Sul sito www.prudentbear.com (in particolare nella rubrica credit bubble bulletin),

è da alcune anni che viene analizzata, con mumerosi dati, l'enorme crescita del debito in tutti i settori.

 

La ragione per cui la crisi finanziaria desta tanta preoccupazione è che c'è il timore che essa si ripercuota sul livello di attività reale. I due canali pricipali, per quel mi è dato capire, sono a) la crisi finanziaria può condurre a un ''credit crunch'', impedendo alle imprese di ottenere i fondi per finanziare i propri investimenti e ai consumatori di finanziare i propri acquisti b) il crollo dei valori degli assets (finanziari e reali, in particolare le case) può condurre a un effetto ricchezza che spinge i consumatori a ridurre i livelli di consumo.

Almeno per quanto riguarda il primo punto ho trovato molto interessante un post del blog Marginal Revolution, che è sempre stato scettico sulla reale entità del credit crunch. Il post è basato su questo instant-paper di alcuni economisti di Minnesota.

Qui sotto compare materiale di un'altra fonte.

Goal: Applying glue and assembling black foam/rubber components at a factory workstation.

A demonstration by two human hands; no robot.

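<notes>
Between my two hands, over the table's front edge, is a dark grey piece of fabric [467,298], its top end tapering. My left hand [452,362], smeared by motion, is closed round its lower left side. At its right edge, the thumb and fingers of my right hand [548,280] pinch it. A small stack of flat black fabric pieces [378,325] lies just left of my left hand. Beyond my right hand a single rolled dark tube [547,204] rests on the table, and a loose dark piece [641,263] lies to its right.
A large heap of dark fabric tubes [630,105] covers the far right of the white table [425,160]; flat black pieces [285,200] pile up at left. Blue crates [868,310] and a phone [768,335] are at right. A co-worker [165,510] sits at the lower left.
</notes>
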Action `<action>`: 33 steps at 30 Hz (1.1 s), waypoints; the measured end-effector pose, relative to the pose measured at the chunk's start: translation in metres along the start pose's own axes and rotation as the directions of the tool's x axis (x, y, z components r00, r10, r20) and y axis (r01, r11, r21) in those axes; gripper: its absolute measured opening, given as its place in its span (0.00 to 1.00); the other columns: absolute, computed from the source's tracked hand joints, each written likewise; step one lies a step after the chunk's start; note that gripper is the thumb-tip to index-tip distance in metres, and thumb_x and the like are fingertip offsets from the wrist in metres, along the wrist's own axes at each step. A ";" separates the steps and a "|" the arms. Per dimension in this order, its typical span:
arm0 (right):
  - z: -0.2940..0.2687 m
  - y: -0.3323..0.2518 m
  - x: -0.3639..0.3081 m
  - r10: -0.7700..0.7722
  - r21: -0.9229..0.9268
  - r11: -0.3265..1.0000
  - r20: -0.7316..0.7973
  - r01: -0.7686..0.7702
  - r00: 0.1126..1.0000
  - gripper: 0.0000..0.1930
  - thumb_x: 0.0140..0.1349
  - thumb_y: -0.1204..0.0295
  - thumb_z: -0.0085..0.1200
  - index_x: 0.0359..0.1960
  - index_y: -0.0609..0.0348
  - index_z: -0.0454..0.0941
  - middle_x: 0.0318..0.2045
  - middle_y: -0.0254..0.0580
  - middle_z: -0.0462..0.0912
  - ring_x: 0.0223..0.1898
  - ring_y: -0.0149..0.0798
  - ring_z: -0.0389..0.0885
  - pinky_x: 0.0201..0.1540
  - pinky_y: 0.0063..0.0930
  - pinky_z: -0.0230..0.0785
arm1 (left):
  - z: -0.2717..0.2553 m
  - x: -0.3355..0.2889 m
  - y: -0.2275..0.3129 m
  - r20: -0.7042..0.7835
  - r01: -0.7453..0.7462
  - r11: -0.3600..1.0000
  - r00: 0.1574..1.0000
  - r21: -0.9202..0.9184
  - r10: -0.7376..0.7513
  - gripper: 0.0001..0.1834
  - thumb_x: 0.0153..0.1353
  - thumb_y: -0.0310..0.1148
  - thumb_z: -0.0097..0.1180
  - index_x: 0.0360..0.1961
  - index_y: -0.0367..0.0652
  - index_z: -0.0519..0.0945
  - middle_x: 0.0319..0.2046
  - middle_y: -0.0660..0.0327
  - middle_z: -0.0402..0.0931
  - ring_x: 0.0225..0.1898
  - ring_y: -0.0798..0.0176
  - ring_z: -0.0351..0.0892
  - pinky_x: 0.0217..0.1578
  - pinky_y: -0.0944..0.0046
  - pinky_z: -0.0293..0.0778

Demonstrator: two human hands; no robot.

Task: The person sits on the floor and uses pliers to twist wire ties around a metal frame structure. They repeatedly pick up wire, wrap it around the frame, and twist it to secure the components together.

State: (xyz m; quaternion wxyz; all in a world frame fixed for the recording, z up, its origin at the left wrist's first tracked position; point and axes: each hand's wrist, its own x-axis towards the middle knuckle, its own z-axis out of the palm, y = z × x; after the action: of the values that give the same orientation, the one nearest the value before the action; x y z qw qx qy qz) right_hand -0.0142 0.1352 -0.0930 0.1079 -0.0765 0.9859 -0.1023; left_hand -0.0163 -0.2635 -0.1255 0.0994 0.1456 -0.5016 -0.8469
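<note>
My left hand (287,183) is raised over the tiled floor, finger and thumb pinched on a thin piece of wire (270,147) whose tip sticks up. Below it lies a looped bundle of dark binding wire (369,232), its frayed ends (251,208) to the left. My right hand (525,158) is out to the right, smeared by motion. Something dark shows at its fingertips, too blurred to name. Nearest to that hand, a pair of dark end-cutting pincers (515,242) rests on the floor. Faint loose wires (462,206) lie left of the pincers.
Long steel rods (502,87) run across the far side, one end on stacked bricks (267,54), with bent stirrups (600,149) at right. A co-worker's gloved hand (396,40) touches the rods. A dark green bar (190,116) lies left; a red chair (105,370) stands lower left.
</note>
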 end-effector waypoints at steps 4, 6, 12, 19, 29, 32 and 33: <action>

La tesi del paper è presto detta.

 

The fi…nancial press and policymakers have made four claims about the nature of the crisis.

1. Bank lending to non…financial corporations and individuals has declined sharply.

2. Interbank lending is essentially nonexistent.

3. Commercial paper issuance by nonfi…nancial corporations has declined sharply and

rates have risen to unprecedented levels.

4. Banks play a large role in channeling funds from savers to borrowers.

Here we examine these claims using data from the Federal Reserve Board. At least

based on data up until October 8, 2008, we argue that all four claims are false

 

Non è che qualcuno dei nostri lettori con facile accesso a dati simili per l'Italia può controllare se anche da noi i miti sono falsi?